Instructions for the task -> In the entries below, find the lines with the word "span" and copy them.

Data for this task ->
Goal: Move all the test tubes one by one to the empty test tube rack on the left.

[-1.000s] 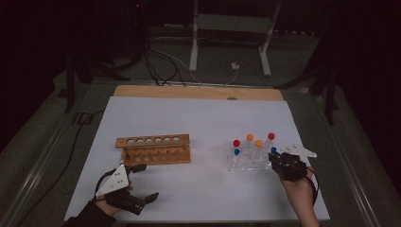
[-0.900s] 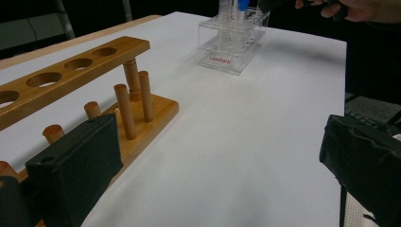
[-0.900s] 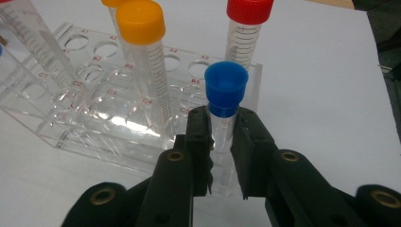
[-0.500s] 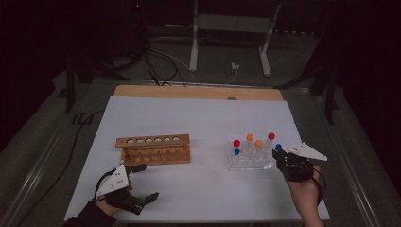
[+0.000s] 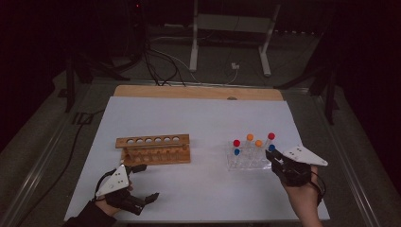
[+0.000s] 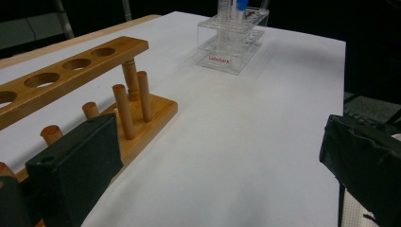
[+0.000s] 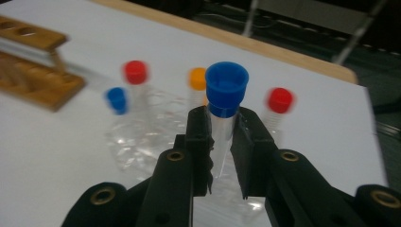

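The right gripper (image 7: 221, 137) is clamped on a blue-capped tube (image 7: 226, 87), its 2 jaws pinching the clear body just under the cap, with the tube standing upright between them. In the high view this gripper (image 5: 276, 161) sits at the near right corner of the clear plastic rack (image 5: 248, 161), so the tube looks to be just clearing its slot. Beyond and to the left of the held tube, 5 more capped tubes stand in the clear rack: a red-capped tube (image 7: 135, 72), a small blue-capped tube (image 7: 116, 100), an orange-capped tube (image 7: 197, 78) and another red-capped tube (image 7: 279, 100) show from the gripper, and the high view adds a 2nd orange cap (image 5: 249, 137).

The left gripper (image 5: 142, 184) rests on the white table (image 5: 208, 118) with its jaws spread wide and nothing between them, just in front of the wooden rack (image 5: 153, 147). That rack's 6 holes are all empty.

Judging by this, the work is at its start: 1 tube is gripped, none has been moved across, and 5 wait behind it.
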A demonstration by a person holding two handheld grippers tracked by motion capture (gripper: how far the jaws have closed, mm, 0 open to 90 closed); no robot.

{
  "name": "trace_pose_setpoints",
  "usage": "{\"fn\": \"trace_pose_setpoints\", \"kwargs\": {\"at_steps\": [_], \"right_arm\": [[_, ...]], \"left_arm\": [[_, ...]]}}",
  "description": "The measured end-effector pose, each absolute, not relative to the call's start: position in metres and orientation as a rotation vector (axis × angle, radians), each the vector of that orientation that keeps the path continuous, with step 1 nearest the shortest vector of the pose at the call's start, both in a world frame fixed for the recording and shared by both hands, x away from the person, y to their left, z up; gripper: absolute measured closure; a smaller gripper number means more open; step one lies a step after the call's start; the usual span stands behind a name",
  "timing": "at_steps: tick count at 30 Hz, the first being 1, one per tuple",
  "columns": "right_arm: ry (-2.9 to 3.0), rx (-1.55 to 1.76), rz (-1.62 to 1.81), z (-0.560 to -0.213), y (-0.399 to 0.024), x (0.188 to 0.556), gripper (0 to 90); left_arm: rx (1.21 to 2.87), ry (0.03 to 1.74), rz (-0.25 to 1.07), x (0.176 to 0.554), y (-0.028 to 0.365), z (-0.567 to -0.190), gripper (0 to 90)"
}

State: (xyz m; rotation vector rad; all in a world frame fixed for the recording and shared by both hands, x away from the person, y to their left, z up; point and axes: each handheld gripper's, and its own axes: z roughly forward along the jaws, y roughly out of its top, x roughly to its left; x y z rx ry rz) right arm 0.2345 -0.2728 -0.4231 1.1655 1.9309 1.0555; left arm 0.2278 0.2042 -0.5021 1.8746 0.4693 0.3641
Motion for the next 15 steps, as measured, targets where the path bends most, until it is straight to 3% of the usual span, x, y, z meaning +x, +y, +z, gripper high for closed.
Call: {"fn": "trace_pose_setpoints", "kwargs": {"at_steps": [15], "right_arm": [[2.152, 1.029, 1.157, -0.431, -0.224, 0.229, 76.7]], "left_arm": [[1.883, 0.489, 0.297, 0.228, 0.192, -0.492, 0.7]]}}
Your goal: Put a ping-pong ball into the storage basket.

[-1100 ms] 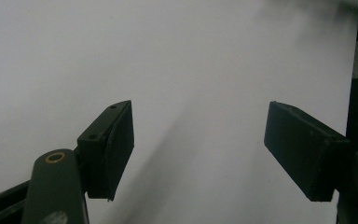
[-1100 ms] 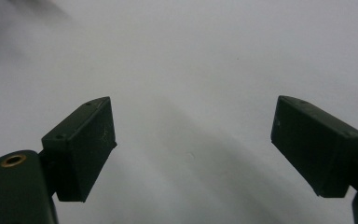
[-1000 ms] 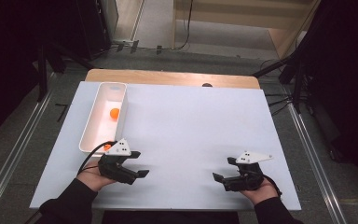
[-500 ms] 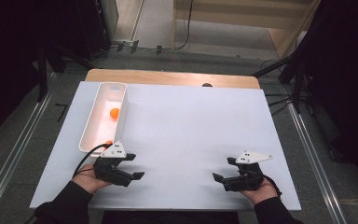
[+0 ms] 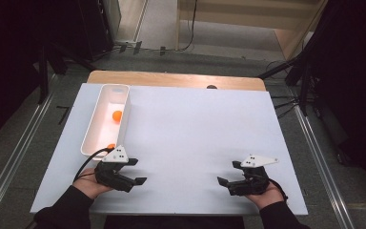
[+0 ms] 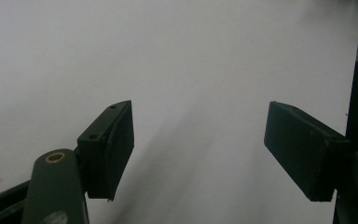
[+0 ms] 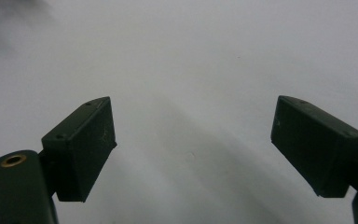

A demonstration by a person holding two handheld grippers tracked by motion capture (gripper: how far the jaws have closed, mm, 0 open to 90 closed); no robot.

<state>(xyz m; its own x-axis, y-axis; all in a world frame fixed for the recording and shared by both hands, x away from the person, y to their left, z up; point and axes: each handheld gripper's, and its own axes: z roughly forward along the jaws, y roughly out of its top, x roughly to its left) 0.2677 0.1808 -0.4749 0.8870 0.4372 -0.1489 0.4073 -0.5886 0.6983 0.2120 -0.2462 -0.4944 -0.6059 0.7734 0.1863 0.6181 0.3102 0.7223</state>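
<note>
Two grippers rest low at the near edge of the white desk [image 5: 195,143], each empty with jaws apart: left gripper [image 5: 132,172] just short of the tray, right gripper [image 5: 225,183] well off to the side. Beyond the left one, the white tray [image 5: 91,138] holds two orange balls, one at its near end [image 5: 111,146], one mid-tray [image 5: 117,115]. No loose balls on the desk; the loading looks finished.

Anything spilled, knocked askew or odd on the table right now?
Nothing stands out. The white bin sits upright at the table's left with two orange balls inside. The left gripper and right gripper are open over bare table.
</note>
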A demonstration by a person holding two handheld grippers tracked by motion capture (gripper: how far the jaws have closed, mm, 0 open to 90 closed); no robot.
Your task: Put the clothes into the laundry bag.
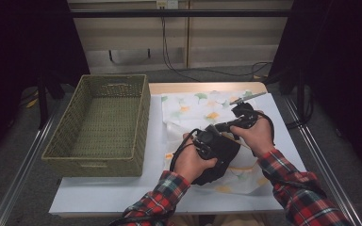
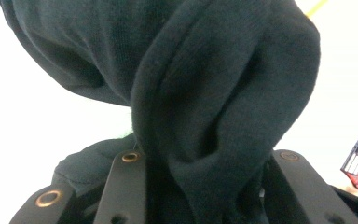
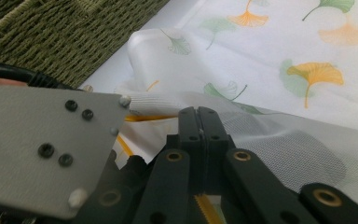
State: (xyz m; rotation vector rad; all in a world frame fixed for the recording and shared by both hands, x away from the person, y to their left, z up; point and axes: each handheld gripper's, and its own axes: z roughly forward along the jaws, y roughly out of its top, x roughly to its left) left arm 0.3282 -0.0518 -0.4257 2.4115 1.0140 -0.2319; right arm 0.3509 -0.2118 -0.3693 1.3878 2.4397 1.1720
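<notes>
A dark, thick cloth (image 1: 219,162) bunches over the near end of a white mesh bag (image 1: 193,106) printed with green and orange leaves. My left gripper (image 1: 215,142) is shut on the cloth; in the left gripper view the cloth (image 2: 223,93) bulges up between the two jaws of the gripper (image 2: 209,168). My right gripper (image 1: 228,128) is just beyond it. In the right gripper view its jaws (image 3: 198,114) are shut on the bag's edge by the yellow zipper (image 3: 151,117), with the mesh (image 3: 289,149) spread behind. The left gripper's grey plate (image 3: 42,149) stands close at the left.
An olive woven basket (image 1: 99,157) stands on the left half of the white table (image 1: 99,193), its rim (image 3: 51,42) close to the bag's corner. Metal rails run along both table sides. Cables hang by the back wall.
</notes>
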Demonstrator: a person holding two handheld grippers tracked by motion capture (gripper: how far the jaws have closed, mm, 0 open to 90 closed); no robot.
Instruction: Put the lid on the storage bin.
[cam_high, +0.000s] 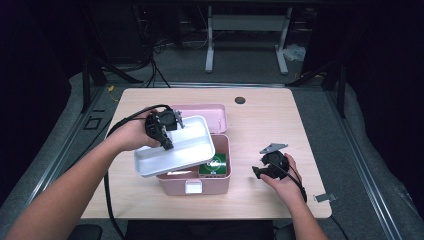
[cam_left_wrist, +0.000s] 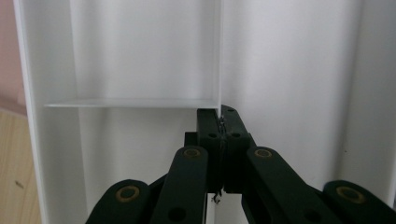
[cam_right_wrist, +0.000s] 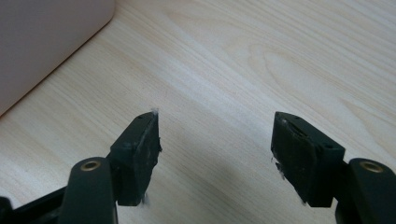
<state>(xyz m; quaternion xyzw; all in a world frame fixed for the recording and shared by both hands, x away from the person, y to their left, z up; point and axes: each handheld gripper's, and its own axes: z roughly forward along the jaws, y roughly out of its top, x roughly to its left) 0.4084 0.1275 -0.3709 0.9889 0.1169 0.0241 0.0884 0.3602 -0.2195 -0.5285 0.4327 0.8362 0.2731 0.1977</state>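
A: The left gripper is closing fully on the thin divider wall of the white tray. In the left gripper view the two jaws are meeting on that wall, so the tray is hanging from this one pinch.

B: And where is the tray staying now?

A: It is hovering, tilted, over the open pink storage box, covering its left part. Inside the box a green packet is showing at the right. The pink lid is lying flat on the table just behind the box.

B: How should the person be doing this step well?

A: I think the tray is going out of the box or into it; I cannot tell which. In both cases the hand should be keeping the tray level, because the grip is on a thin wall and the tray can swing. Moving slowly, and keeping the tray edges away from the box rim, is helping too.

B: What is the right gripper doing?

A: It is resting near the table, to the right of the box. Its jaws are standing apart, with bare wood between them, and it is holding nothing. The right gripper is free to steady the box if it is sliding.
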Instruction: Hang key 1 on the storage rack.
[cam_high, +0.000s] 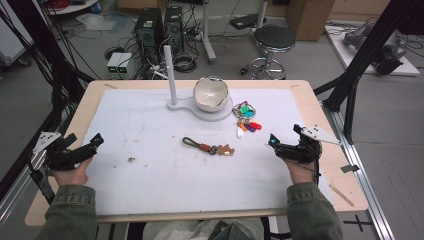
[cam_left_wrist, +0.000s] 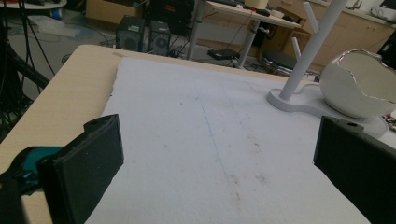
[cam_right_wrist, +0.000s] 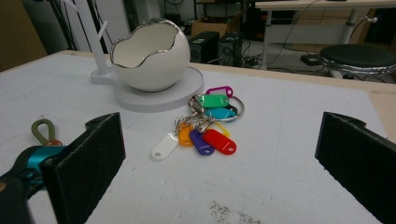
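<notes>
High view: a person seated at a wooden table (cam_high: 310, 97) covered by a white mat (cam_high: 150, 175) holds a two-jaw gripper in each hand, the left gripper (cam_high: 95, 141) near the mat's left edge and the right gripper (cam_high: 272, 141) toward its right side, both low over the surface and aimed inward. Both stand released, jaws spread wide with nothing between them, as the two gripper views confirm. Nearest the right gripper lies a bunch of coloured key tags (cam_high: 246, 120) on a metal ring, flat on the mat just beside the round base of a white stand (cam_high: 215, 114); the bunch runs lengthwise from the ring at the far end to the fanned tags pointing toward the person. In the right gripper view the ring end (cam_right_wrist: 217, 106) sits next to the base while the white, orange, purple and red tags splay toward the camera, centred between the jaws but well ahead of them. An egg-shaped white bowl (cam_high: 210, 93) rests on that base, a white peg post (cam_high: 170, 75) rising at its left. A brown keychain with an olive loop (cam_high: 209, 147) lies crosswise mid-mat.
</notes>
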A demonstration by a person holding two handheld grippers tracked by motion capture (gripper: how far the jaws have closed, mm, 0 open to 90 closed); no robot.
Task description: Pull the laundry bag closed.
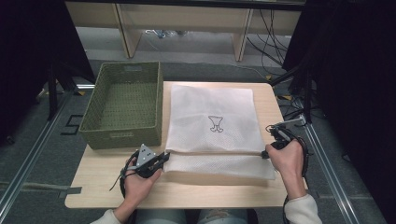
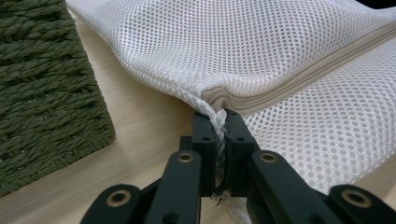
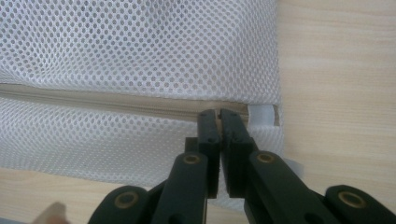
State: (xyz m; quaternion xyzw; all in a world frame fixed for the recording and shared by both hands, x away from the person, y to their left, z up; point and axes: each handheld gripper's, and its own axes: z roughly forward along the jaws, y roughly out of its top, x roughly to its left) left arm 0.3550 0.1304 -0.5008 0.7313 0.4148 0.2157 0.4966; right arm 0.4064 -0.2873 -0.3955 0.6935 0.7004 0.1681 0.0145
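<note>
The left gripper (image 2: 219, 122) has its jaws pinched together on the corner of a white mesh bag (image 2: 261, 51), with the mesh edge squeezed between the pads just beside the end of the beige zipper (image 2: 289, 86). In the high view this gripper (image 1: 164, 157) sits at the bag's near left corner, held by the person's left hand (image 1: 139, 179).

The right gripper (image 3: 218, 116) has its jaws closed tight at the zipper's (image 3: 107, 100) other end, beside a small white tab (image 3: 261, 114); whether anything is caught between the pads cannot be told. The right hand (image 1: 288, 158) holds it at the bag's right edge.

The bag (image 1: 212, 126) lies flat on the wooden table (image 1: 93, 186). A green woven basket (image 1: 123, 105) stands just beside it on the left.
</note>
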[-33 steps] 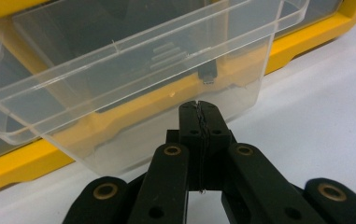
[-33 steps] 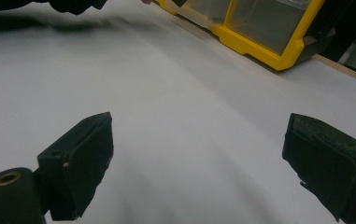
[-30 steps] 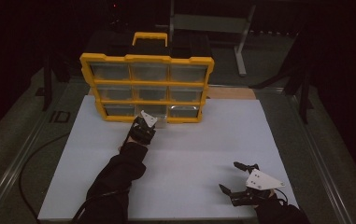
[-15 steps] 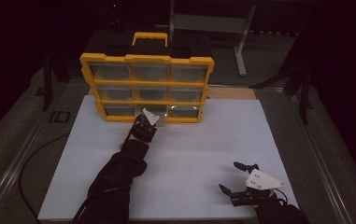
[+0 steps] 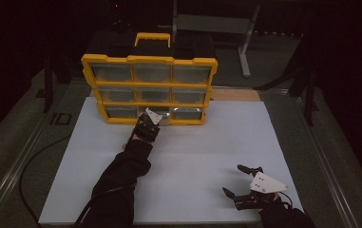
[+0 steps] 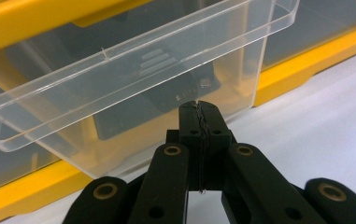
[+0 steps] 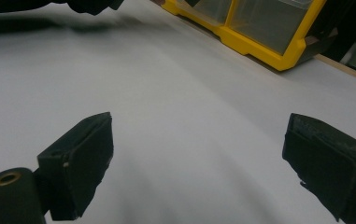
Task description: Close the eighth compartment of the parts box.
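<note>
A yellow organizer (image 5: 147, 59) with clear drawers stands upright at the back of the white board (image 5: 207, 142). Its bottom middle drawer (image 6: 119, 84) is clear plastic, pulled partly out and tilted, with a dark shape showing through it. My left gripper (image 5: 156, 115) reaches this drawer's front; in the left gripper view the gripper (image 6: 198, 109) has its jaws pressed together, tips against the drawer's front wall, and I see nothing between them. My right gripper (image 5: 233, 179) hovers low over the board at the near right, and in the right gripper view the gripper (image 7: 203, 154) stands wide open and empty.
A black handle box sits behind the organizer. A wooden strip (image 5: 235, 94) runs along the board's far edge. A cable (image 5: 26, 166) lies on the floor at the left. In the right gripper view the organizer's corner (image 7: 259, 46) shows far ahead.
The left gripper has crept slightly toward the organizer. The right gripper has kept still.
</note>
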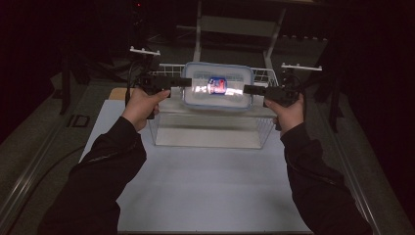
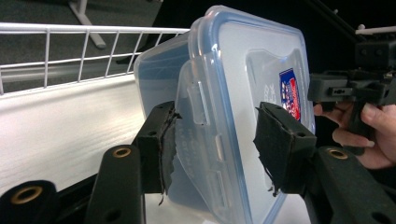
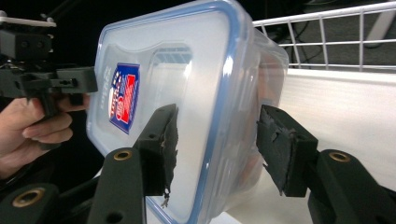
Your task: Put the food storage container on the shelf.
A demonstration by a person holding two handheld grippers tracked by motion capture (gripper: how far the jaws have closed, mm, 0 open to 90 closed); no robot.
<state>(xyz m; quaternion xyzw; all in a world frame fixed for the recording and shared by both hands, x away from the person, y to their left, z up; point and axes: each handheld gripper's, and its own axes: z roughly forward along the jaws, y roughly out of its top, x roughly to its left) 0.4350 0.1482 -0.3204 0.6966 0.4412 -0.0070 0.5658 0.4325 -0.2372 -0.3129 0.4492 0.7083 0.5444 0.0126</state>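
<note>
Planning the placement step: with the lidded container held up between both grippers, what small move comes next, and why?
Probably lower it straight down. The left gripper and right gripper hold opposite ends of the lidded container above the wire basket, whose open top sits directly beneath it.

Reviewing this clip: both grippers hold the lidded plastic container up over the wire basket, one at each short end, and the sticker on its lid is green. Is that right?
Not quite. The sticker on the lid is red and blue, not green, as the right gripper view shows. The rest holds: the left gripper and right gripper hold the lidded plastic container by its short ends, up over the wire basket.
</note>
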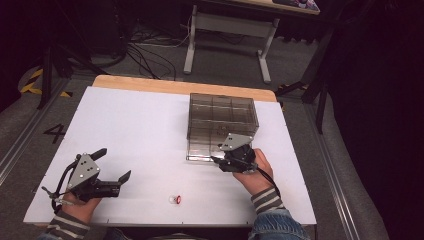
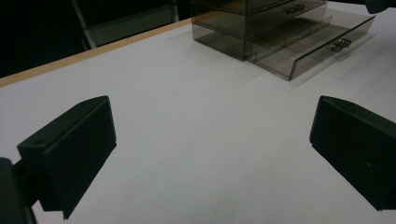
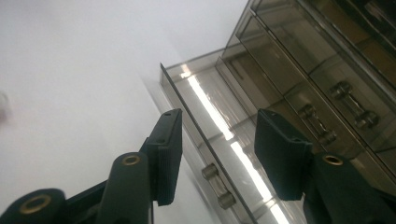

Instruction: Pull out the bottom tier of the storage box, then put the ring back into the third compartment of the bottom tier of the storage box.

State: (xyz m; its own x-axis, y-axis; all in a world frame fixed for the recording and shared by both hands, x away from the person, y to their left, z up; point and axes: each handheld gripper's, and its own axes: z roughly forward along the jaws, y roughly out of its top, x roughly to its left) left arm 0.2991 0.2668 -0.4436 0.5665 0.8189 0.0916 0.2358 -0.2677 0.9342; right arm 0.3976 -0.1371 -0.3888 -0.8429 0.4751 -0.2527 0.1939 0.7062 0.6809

Result for this task ->
  "description": "The measured end-effector pose, each absolute, not relative to the call's start: position in metres and orientation as a rotation vector (axis × angle, radians), each the vector of that orientation that keeps the path continuous, with step 1 nearest the shortest vector of the pose at the call's start, both in a world frame fixed for the recording and shared by both hands, x away from the person, y to their left, z up; gripper: absolute measured closure; a smaller gripper number means more open; step one lies a step after the call's start; the usual span stands behind a name",
Motion for the next 15 steps, as measured, targets where the path bends most, until it is straight to 3% of the usual span, x, y, z meaning +x, +y, +z, gripper high for closed.

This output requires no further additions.